Da sie sich an die Bio-Richtlinien halten müssen, ist es für sie nicht einfach, im Tessin «nur» mit Kontaktmitteln wie Kupfer und Schwefel die Reben zu schützen. Eine gewisse Sensibilität und sehr viel Flexibilität sind gefragt, denn man muss zweimal so oft spritzen wie der konventionelle Winzer.

 

Was empfehlen Sie Ihren Winzerkollegen in der Deutschschweiz und wie können diese von Ihren Erkenntnissen profitieren?
Wir empfehlen auch unseren Deutschschweizer Kollegen, «Kommissionen» zu bilden und verschiedene, an Ihre Bedingungen angepasste Spritzmittelpläne auszuarbeiten und zu testen.


WER STECKT HINTER DEM PROJEKT?

Alfred (Fredi) De Martin hat als Öno­loge bei Gialdi Vini das Projekt mitangeschoben, aber sieht sich nicht in ­einer federführenden Position.

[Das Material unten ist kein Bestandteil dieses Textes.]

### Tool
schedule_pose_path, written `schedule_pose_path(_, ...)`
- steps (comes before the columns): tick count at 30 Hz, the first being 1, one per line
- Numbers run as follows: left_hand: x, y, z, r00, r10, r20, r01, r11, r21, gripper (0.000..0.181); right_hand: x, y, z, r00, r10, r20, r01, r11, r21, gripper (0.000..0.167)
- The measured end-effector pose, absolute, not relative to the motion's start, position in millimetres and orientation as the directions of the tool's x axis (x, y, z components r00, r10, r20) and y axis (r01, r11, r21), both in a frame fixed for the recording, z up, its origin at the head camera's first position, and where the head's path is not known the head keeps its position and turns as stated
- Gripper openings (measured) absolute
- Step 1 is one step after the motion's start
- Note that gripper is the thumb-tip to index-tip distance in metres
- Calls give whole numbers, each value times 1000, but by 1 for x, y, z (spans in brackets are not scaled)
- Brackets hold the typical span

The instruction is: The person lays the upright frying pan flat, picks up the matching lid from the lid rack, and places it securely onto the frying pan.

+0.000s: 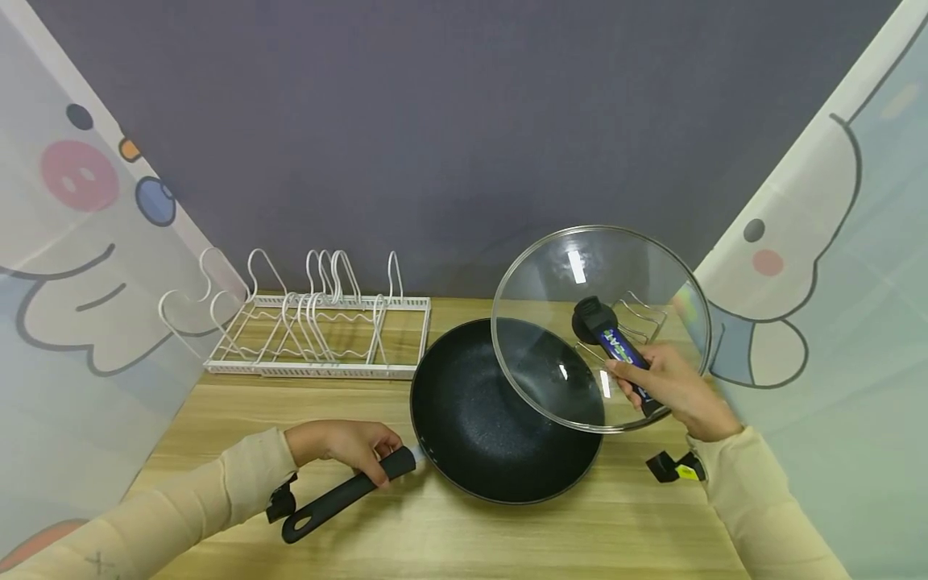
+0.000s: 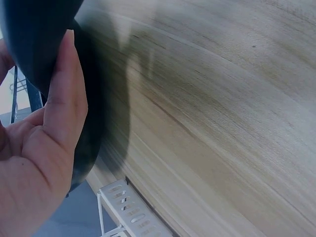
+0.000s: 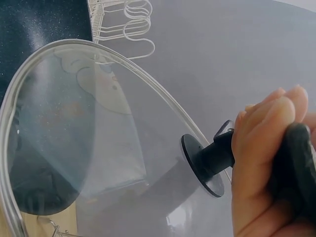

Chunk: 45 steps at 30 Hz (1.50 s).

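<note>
A black wok [image 1: 486, 419] sits on the wooden table in the head view. The left hand [image 1: 348, 447] grips its black handle [image 1: 333, 503] close to the pan, thumb on top. Above the wok's right part, a clear glass lid with a metal rim [image 1: 540, 282] is held up at a tilt. The right hand [image 1: 677, 391] holds the lid by its black handle [image 1: 616, 346], which bears a blue label. In the right wrist view, fingers [image 3: 261, 143] are curled round that handle, and the wok shows through the glass.
A white wire rack [image 1: 341, 370] with upright curved dividers stands at the back left, just beside the wok. Behind the lid is a small metal wire stand [image 3: 55, 229]. A grey wall [image 1: 464, 145] closes off the back, and printed cartoon panels [image 1: 870, 322] flank both sides.
</note>
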<state>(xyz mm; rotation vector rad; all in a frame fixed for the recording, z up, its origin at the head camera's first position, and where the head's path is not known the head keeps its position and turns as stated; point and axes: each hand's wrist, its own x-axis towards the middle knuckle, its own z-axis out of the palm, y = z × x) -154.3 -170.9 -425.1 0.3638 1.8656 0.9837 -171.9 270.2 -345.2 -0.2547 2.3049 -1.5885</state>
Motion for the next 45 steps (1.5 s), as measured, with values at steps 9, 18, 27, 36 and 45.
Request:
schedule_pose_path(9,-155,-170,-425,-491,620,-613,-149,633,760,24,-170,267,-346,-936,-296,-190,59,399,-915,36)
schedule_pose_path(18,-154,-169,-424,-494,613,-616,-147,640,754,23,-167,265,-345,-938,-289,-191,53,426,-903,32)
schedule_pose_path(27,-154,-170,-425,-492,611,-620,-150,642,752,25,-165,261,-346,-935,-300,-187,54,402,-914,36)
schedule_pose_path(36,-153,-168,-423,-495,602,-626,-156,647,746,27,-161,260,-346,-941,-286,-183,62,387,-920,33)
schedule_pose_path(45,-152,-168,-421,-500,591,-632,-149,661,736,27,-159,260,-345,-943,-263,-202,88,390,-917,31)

Er betont, dass das gemeinsame Ziel viele Kollegen anspornte, um bei der Erfahrungs- und Datensammlung mitzuhelfen. Neben Gialdi Vini arbeiten folgende Akteure und Betriebe in der Kom­mis­sion mit: Matteo Bernasconi (Rebbauberater TI), Mauro Jermini (Agroscope TI), Winzer Daniel Huber, Bio-­Win­zer Michele Conceprio, Bio-Winzer Gabriele Bianchi, Pierluigi Alberio (Tamborini Vini), Daniel Kern (Gialdi Vini). Die Kommission leitet Mirto Ferretti, pensionierter Agro­scope Mitarbeiter.